The planning of railway operations is a very complex process, in which timetables and other logistical plans need to be both reliable and robust to effectively prevent and cope with disturbances. However, research in the robustness of initial stabling plans, designed in an earlier planning phase, during the following planning phases, has been lacking, with the models created in research in the Train Unit Shunting Problem (TUSP) being generally deterministic in nature, even though stabling plans could quickly become infeasible when the stabling demand in the form of arriving and departing trains changes.
This thesis therefore proposes a definition of the robustness of an initial stabling plan to changes in the stabling demand, such as changes in train lengths, as well as provide an assessment method of said robustness. The created Robustness Assessment Model (RAM) first generates an initial stabling demand and stabling plan, then performs a Monte Carlo simulation to generate a set of stabling plans created for variations of the initial stabling demand, based on changes in stabling demand such as train length.
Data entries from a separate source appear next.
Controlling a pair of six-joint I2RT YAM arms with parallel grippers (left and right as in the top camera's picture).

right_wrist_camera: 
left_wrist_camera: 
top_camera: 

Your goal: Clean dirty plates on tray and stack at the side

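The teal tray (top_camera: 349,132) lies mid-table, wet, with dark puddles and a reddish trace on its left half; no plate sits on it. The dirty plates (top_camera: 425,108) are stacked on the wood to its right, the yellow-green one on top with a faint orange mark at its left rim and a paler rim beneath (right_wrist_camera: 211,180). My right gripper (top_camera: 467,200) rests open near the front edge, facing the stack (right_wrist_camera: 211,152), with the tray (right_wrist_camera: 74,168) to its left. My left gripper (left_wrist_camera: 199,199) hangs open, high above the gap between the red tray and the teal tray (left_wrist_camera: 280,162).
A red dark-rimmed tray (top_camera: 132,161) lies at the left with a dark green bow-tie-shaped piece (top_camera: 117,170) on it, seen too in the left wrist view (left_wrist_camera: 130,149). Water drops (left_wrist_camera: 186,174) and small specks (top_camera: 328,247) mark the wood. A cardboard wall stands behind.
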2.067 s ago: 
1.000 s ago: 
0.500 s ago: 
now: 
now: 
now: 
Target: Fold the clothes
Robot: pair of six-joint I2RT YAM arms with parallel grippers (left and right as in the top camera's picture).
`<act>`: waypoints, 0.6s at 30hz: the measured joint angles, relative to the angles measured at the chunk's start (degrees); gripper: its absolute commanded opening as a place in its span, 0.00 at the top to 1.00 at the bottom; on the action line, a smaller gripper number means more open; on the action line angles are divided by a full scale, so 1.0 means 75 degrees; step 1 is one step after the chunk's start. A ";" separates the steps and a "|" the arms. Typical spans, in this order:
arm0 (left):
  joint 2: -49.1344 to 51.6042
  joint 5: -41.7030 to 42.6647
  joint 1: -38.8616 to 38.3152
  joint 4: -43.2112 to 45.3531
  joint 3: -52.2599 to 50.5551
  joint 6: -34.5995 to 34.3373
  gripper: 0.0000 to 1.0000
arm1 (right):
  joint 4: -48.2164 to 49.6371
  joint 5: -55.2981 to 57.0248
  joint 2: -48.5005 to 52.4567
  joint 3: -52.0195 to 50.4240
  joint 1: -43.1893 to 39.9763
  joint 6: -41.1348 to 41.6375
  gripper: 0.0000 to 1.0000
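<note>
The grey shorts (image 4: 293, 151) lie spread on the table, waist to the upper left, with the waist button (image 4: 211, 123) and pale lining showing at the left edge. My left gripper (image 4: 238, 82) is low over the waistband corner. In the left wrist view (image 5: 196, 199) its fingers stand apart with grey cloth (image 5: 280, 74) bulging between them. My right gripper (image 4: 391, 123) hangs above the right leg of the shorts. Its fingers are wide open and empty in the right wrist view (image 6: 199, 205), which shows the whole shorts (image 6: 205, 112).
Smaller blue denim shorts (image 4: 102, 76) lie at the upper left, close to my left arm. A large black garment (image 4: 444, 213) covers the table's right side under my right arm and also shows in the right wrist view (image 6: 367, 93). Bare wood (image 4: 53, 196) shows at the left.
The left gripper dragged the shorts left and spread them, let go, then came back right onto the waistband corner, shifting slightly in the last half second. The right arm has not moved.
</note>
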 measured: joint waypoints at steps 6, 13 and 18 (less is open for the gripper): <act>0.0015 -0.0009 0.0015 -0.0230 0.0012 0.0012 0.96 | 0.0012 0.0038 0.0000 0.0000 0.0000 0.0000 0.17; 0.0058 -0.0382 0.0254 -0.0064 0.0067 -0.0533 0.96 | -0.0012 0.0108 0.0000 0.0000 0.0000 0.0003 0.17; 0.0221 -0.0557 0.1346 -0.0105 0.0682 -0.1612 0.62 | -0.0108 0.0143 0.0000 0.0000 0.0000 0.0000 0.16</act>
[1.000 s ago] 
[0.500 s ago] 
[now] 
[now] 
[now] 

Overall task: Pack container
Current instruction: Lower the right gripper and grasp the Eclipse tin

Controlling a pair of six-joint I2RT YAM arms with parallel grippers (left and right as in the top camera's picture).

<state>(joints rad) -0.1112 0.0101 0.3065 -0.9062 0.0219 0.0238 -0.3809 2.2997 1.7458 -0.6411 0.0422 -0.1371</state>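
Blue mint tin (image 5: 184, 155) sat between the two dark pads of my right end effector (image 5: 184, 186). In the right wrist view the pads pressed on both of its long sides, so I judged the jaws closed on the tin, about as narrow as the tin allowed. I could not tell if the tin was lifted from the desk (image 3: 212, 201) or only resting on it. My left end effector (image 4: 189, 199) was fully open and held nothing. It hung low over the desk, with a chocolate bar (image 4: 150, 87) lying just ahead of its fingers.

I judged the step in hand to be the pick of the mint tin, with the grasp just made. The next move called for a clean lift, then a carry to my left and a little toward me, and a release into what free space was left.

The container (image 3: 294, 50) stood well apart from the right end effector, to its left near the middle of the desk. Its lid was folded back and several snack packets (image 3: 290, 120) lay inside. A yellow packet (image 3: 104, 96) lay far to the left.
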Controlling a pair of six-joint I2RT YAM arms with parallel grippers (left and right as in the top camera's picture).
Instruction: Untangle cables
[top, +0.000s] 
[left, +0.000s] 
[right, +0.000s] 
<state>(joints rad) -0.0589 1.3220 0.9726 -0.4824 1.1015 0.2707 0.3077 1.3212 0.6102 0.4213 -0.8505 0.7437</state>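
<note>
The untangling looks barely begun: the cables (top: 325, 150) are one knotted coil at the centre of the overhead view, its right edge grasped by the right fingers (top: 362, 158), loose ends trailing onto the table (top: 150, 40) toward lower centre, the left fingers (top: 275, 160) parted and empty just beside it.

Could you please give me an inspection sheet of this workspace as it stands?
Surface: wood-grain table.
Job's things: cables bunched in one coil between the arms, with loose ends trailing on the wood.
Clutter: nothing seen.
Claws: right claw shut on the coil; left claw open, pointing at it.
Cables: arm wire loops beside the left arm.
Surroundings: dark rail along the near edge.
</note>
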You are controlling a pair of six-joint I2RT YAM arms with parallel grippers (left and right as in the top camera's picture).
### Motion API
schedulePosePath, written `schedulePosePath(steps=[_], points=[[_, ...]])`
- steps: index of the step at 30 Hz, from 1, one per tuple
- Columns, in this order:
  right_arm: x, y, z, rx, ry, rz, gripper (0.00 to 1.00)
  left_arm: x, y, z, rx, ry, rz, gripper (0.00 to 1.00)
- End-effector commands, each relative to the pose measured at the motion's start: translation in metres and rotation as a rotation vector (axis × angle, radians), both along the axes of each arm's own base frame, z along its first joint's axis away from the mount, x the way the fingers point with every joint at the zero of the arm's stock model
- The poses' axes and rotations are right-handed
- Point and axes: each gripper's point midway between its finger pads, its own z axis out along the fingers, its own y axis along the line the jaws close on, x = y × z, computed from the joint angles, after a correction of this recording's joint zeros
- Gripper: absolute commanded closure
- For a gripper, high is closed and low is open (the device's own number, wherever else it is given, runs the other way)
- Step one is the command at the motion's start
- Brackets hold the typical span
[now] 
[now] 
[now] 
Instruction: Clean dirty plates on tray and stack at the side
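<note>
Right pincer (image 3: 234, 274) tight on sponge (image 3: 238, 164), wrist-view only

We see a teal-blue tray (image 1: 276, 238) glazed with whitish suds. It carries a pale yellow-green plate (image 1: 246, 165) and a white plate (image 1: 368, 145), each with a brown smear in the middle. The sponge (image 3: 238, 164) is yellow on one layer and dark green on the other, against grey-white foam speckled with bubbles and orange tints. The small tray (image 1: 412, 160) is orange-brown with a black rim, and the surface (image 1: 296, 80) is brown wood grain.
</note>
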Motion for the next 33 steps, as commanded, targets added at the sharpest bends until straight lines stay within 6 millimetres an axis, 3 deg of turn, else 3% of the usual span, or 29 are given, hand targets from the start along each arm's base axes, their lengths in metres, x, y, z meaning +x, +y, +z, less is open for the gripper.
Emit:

Finally, the RAM estimates the robustness of the initial stabling plan by analysing the differences between the initial and these generated stabling plan variations and how efficiently the initial plan is able to change to these plans to optimally facilitate the variations of the initial stabling demand.
Running this model across three locations, each with three capacity utilisation scenarios, has shown that the model is able to estimate the robustness of an initial stabling with acceptable confidence, and furthermore is able to give insight into how capable the stabling plan creation method is in generating a robust solution. Furthermore, the RAM can also be used to investigate patterns in stabling plans which could predict the robustness of said stabling plans. Current shortcomings to the RAM are its relatively long runtime, the simple stabling plan creation process used in the RAM, and that only one-sided stabling yards without servicing scheduling have been incorporated. Further research is therefore recommended for extending the RAM with other stabling yard layouts and the scheduling of services, as well as improve the stabling plan generation process to take more constraints into account.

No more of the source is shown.